Si legge, tra l’altro nella lettera: «Premesso che a una articolata e coerente e approfondita critica sul progetto (approvata nelle sue linee concettuali dal prof. Salvatore Settis, archeologo e architetto, Presidente del Comitato scientifico del Louvre, e dal prof. Alessandro Bianchi, ingegnere e urbanista, già Rettore dell’Università Mediterranea), proposta nelle giuste sedi e con interpellanza parlamentare oltre che naturalmente in sede di Conferenza di Servizi, si risponde in modo impreciso e lacunoso oltre che culturalmente fragile, comunque si ribatte in maniera puntuale alle considerazioni pervenute. Prima di procedere in maniera chiara e sintetica, occorre comunque evidenziare che in alcuni passi della lettera si va ben oltre l’approssimazione e la superficialità, giungendo a un vero e proprio tentativo di mistificazione: si fornisce una falsa rappresentazione della realtà oggettiva e si nega l’evidenza fotografica dello stato dei luoghi oggetto dell’intervento. In altri termini, pur di non ammettere che l’insieme è un esempio di architettura razionalista italiana del Ventennio, probabilmente ideata così com’è da Camillo Autore, progettista del coevo palazzo che vi si affaccia, quindi oggettivamente da tutelare anche perché ricadente nel centro storico urbano, si citano singolarmente i vari costituenti materici della piazza (“tubi di ferro”, “materiale lapideo”, “pali di illuminazione”, “bordatura delle aiuole”, ecc) affermando essere di nessun valore storico e architettonico. Così si va ben oltre la pur forte lesione della storia cittadina, della memoria collettiva e dell’identità dei luoghi: si arriva alla negazione tout court dell’esistente. Si opera una vera e propria mistificazione della realtà dei luoghi: un fatto grave, molto grave, in architettura e urbanistica come in altri ambiti professionali».
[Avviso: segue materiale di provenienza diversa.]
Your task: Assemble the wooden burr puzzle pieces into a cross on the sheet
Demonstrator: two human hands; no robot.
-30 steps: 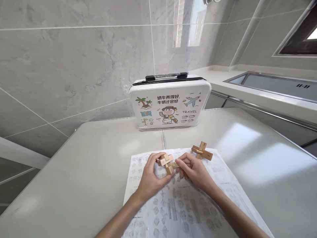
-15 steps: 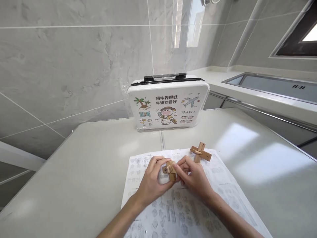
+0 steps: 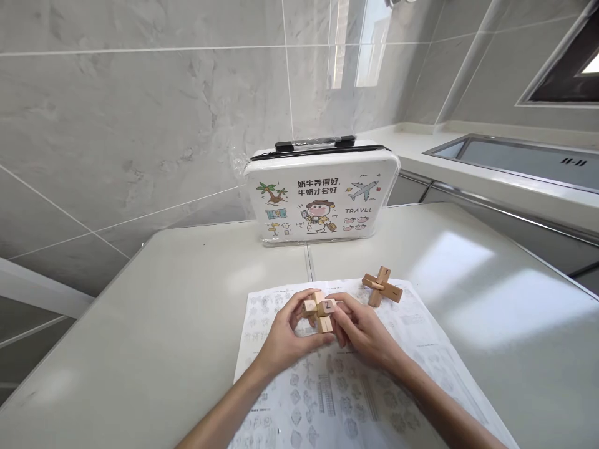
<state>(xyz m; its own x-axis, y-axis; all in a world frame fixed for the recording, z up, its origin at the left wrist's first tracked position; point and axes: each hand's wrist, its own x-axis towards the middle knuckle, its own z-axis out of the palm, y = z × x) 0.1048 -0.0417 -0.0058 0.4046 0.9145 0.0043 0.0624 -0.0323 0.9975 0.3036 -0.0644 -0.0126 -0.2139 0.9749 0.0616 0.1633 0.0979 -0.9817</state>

Fondazione Mediterranea e l’Associazione Amici del Museo contestano «l’inconsistenza concettuale e la debolezza culturale: contraddizioni interne al progetto tra “restauro” e “demolizione”; mancanza di identità del “non-luogo” che si va a costruire e mancato suo rapporto con la storia cittadina; destinazione d’uso per “fiere, mercati ed esposizioni”; mancanza di trasparenza amministrativa e di coinvolgimento cittadino; improponibile riferimento a uno schizzo del Piacentini, subito dallo stesso abbandonato perché collidente con la piazza già progettata; falsa questione del “servizio” al Museo; complessiva debolezza e “fragilità” culturale di tutto il progetto».
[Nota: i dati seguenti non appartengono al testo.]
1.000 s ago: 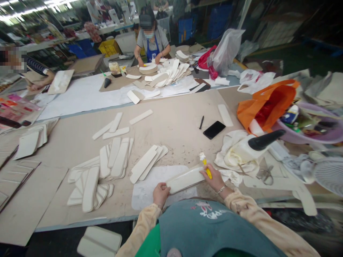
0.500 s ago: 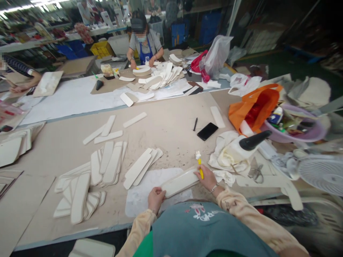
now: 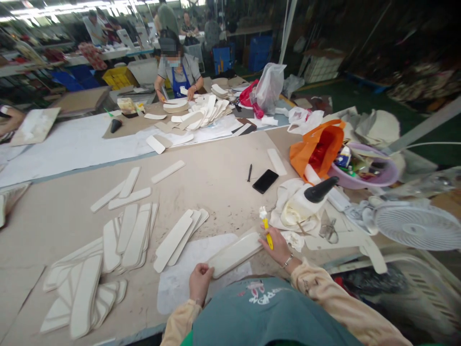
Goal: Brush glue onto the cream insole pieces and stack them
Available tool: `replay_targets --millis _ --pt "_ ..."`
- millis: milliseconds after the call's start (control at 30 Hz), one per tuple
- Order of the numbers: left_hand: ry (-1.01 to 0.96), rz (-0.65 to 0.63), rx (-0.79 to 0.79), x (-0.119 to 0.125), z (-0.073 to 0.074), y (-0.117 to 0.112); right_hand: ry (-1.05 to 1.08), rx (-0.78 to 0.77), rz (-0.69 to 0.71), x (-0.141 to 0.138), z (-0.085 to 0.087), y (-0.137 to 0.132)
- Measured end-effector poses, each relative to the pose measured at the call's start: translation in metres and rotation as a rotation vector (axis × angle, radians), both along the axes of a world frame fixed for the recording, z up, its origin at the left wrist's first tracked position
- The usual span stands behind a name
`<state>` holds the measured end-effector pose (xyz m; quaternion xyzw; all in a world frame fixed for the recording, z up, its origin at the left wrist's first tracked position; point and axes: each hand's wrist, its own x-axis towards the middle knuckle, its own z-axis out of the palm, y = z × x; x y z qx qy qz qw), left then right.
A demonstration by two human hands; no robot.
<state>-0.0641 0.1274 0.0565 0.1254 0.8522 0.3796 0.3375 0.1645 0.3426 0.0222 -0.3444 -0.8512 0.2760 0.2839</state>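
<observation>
A long cream strip [image 3: 236, 253] with rounded corners lies on a white sheet [image 3: 173, 290] right in front of me. My left hand [image 3: 200, 282] pinches its left end between thumb and fingers. At the opposite end, my right hand [image 3: 278, 247] is closed around a yellow-handled brush [image 3: 267, 229]. Its whitish head points up and away from me, and the fingers touch the strip's right end. Left of the sheet lie a few similar strips [image 3: 180, 238] fanned out, then a larger overlapping pile [image 3: 126, 235].
To the right, a white plastic jug [image 3: 297, 206] with a black spout rests on a cloth. A phone [image 3: 265, 181], an orange bag [image 3: 317, 149], a lilac basin [image 3: 378, 180] and a white fan [image 3: 419, 226] stand beyond. A co-worker [image 3: 178, 72] handles pieces across the table.
My view has swung to the right, so the table's contents sit further left. Both hands stay at the strip's two ends, and the brush is still in my right hand.
</observation>
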Motion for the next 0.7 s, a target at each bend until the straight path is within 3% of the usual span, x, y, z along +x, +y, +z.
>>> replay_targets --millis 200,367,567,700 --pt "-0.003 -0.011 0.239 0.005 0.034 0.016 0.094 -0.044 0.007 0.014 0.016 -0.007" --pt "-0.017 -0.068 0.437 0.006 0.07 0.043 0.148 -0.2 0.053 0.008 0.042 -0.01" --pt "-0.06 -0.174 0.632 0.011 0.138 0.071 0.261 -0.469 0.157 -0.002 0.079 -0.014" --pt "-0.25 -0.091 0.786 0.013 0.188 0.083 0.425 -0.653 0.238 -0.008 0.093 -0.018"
Nella lettera si azzarda un teorema: «Posto che la stessa struttura amministrativa dello Stato: 1) richiede e acquisisce e gestisce un finanziamento; 2) è artefice del progetto preliminare, riportato poi pedissequamente nel progetto definitivo; 3) è stazione appaltante ed è responsabile del procedimento; 4) indica la direzione dei lavori; 5) sarà beneficiaria di tutti gli emolumenti previsti dalla normativa; sarebbe legittimo pensare che, se in qualche passo si stesse commettendo un errore o un abuso, senz’alcun controllo esterno non vi sarebbe modo di porre riparo? Il persistere da parte della Segreteria Regionale del Ministero della Cultura in un atteggiamento di chiusura alle disinteressate e legittime e valide oltre che culturalmente inattaccabili richieste delle organizzazioni scriventi, spingerebbe queste a convincersi ancor di più di essere in presenza di interessi, singoli o di gruppo, collidenti con un’etica ricerca di soluzioni condivise e operate in un’ottica di bene comune».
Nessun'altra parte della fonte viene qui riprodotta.